Work to be completed:
Set out exactly, line by line, the stretch of data below that begins at the line containing "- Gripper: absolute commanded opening" and ends at the line containing "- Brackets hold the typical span", with both ends kept.

Stored dataset items

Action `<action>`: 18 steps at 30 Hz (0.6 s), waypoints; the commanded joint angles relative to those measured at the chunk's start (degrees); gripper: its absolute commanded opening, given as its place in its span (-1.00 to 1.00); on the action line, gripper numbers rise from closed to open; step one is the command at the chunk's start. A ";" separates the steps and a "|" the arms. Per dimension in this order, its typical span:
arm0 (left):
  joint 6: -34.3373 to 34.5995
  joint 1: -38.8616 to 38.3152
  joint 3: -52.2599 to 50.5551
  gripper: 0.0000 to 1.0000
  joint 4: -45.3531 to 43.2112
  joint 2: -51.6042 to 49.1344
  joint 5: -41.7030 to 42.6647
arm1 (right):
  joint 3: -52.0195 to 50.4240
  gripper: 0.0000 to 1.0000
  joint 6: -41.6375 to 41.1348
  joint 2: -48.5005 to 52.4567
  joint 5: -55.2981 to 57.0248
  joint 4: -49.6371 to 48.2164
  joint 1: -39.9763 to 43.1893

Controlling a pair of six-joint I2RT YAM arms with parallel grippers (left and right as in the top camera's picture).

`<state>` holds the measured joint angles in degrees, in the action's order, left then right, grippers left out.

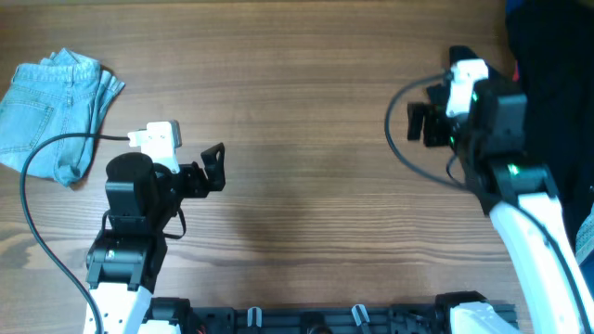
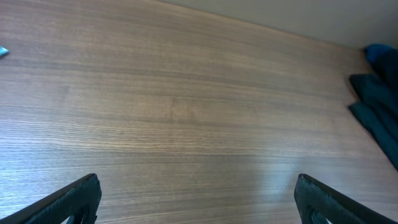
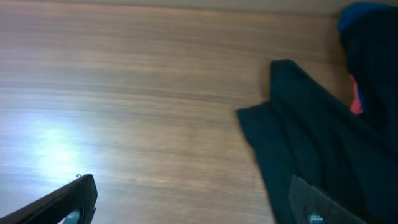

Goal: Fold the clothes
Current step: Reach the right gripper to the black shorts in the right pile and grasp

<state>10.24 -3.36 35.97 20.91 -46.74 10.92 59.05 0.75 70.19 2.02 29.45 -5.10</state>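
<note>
The clothes lie in two places. A light-blue denim piece (image 1: 56, 111) sits crumpled at the far left. A large black garment (image 1: 557, 74) is heaped at the far right, with a bit of red (image 3: 356, 99) showing in it. My left gripper (image 1: 215, 167) hovers open over bare wood, right of the denim, and its wrist view shows nothing between its fingers (image 2: 74, 199). My right gripper (image 1: 422, 121) is open at the black garment's (image 3: 311, 137) left edge. Its right finger (image 3: 329, 205) is over the cloth and its left finger is over wood.
The wooden table (image 1: 306, 83) stretches between the two arms. In the left wrist view the black garment (image 2: 379, 112) shows at the right edge. Blue fabric (image 1: 585, 241) peeks in at the right edge. A black rail (image 1: 325, 320) runs along the near edge.
</note>
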 commanded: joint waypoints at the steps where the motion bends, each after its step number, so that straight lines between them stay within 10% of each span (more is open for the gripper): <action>1: 1.18 0.26 1.14 1.00 -1.27 0.22 2.05 | 0.90 1.00 -3.58 8.22 12.07 -3.10 3.32; 14: 5.49 0.26 1.14 1.00 -1.79 0.22 1.92 | 0.90 0.96 8.22 38.99 6.78 -14.91 12.59; 18: 5.49 0.26 1.14 1.00 -1.79 0.17 1.95 | 0.66 0.08 7.96 41.00 6.93 -16.65 12.59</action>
<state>14.98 -3.36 35.99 19.31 -46.68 11.94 59.83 8.16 108.55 9.21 12.51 7.55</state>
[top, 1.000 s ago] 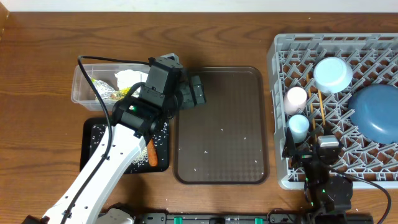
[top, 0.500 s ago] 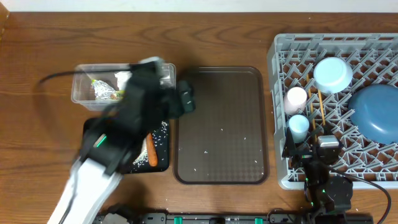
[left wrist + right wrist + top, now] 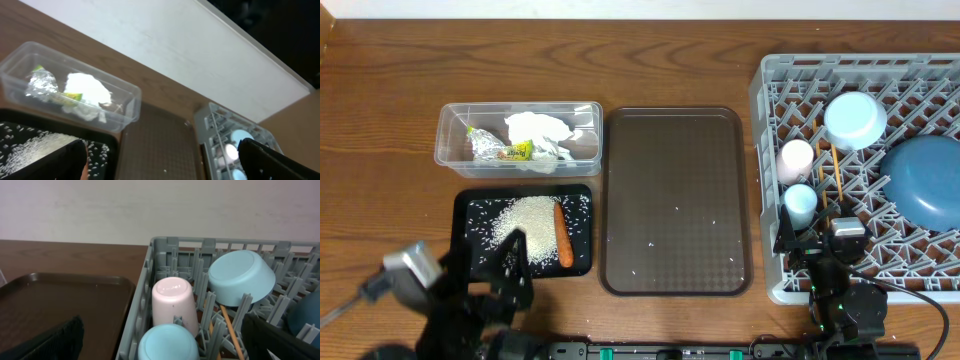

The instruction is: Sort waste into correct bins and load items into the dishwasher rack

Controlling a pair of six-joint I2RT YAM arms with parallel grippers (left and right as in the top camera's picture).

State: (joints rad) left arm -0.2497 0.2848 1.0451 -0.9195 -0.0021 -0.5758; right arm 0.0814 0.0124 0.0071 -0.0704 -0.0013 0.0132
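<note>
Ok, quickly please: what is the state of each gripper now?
Left gripper: open, holding nothing.
Right gripper: open, holding nothing.

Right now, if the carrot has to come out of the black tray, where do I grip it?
Probably mid-length, from straight above, closing across its slim width: the carrot lies flat in the black tray, long axis pointing toward the clear tub.
</note>
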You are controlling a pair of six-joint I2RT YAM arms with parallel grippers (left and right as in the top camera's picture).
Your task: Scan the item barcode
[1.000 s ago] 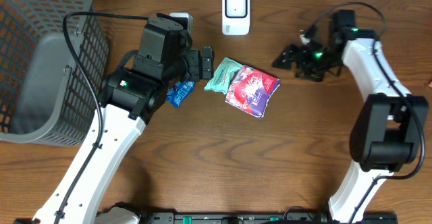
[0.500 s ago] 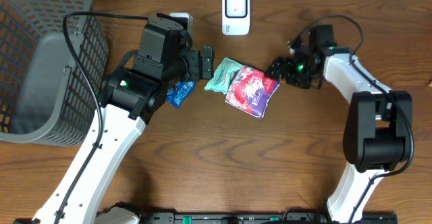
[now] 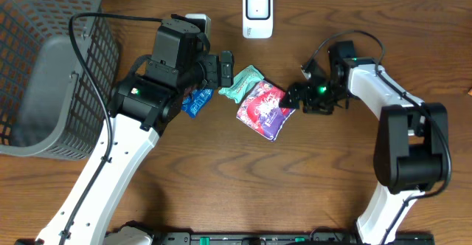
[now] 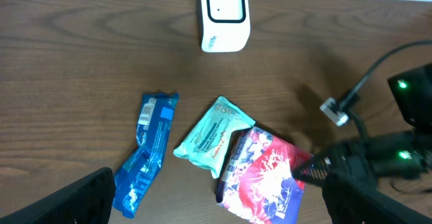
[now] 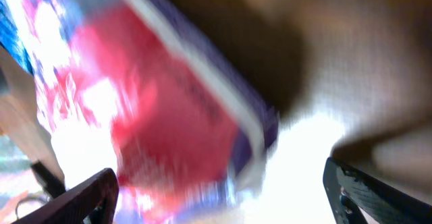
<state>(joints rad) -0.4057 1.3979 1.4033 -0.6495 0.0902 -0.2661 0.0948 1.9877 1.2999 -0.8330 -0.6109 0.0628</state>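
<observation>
Red-and-purple snack pouch (image 3: 262,110) lies flat mid-worktop (image 3: 221,178), touching a teal packet (image 3: 242,83), some way from the white scanner (image 3: 257,12). It is glossy, crinkled foil, and no barcode shows on its upper face. Pickup looks like the step in hand: the right end effector (image 3: 296,91) sits at its right edge, fingers apart, nothing clamped. Next it should close on that edge, lift, and turn the code toward the scanner. The left end effector (image 3: 225,66) hangs spread and empty.
</observation>
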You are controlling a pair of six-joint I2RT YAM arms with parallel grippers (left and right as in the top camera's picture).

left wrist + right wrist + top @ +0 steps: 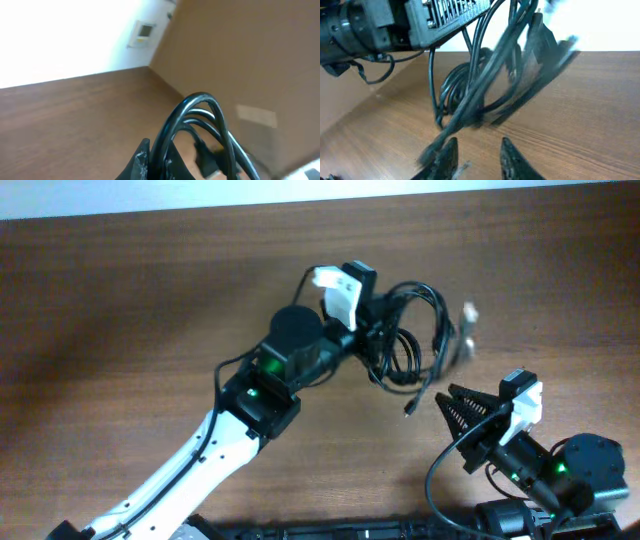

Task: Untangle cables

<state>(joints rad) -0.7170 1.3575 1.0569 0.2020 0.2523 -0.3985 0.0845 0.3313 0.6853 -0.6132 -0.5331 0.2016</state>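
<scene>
Overhead, the cables (418, 330) hang as one tangled bundle of loops, toward three o'clock from the middle of the counter (150, 300). They are clamped in the left pincer (376, 332). The right pincer (455, 408) sits at the bundle's five o'clock, fingers slightly apart and empty. No cord looks separated yet, so nearly all the untangling seems left.

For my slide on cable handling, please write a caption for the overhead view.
Left claw grips the tangled black cables over a wooden table; the right claw stands open near them.
</scene>
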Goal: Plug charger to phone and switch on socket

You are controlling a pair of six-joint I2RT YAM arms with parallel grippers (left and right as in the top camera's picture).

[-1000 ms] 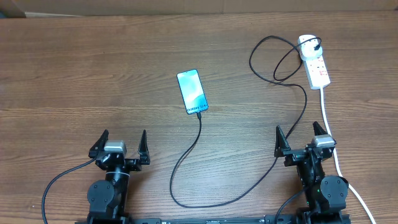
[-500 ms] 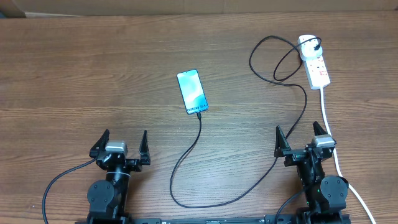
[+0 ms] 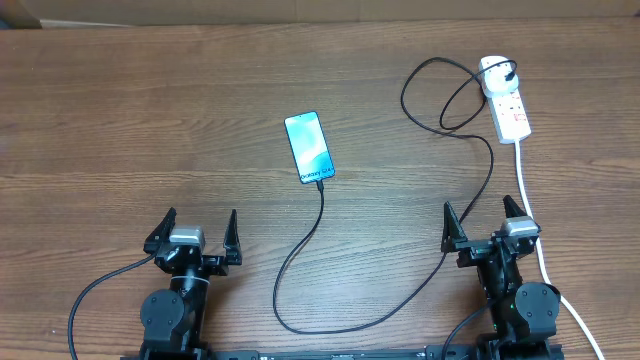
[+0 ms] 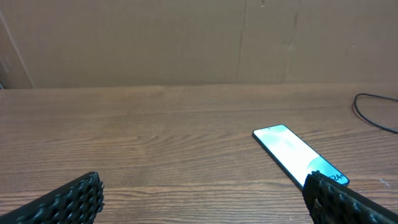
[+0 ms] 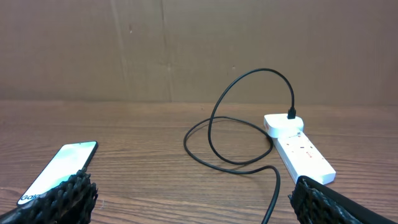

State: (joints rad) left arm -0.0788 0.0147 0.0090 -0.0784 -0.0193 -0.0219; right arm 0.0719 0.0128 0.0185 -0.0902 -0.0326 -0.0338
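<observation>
Overhead: phone (image 3: 309,147) lies well ahead of left pincer (image 3: 200,215), rightward

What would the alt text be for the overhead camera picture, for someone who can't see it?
A lit smartphone lies in the middle of a wooden table. A thin black charger cable loops from its near edge round to a white power strip at the far right. At the near edge, the left gripper and right gripper sit open, holding nothing.

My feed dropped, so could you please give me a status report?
Left gripper and right gripper open, empty, at near edge. Charger runs to phone's near end; screen lit. Socket far right, nothing blocking it.
</observation>
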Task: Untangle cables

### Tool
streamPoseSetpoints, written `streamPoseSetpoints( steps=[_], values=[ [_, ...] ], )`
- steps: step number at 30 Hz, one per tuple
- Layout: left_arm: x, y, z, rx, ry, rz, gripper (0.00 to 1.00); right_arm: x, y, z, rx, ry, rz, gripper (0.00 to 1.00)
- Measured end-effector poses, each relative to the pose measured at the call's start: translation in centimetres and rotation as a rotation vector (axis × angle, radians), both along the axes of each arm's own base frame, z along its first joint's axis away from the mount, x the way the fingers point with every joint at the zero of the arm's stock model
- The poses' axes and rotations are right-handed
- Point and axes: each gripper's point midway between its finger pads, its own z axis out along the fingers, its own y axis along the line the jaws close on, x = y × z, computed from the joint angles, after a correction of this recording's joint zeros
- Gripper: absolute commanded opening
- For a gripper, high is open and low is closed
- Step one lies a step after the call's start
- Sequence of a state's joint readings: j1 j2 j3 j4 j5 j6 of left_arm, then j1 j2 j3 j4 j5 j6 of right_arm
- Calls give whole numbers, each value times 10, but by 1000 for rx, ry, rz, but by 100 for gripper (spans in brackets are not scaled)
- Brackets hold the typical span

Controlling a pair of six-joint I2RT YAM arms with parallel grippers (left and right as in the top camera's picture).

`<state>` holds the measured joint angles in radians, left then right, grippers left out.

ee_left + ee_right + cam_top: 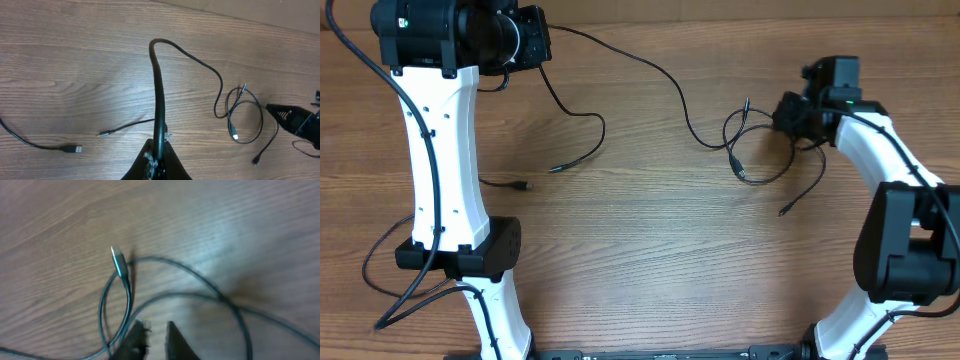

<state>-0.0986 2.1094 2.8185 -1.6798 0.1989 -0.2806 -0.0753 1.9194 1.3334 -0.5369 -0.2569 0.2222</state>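
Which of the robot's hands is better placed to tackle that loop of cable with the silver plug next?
Probably the right hand. It hovers just above the looped cable, fingers slightly apart beside the silver-tipped plug. The left hand is across the table, shut on the long cable leading toward that loop.

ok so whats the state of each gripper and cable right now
left gripper, shut on long cable
right gripper, jaws slightly apart over looped cable
long cable, held at one end, slack
looped cable, on table, crossing itself
usb-plug cable, loose on table, untouched
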Motion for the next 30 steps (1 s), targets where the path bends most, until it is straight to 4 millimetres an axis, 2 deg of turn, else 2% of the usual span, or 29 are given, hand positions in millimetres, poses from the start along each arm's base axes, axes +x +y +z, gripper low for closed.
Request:
streamPoseSetpoints(
  steps=[2,4,5,8,13,22,23,30],
  values=[
    [0,0,0,0,0,0,5,-9,9,-3,28,31,42,36],
    [0,0,0,1,0,-2,5,-14,19,-4,32,44,94,41],
    [0,0,0,1,0,-2,5,-19,33,-5,32,51,151,41],
    [-1,0,0,2,3,-2,4,-26,53,-9,6,61,232,41],
    [-2,0,-1,2,7,-2,5,-38,72,-25,-76,115,304,39],
    [-2,0,-1,2,8,-2,4,-51,71,-58,-146,208,329,36],
    [-2,0,-1,2,8,-2,5,-51,71,-60,-147,214,329,33],
    [-2,0,-1,2,8,-2,4,-50,70,-62,-155,213,333,31]
  ],
)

Output for this exercise:
- Gripper: absolute commanded opening
- For a gripper, high is open and low is closed
- Step one lies a step after the call's start
- Sequence of a state's joint readings: j1 j2 j3 j4 j5 j6 of left_arm, then j1 j2 j3 j4 j5 j6 of right_arm
- Calls give whole numbers, each value times 10, but by 1000 for rx, ry, rz, but by 100 for gripper (spans in brackets are not scaled)
- Brackets hold the typical span

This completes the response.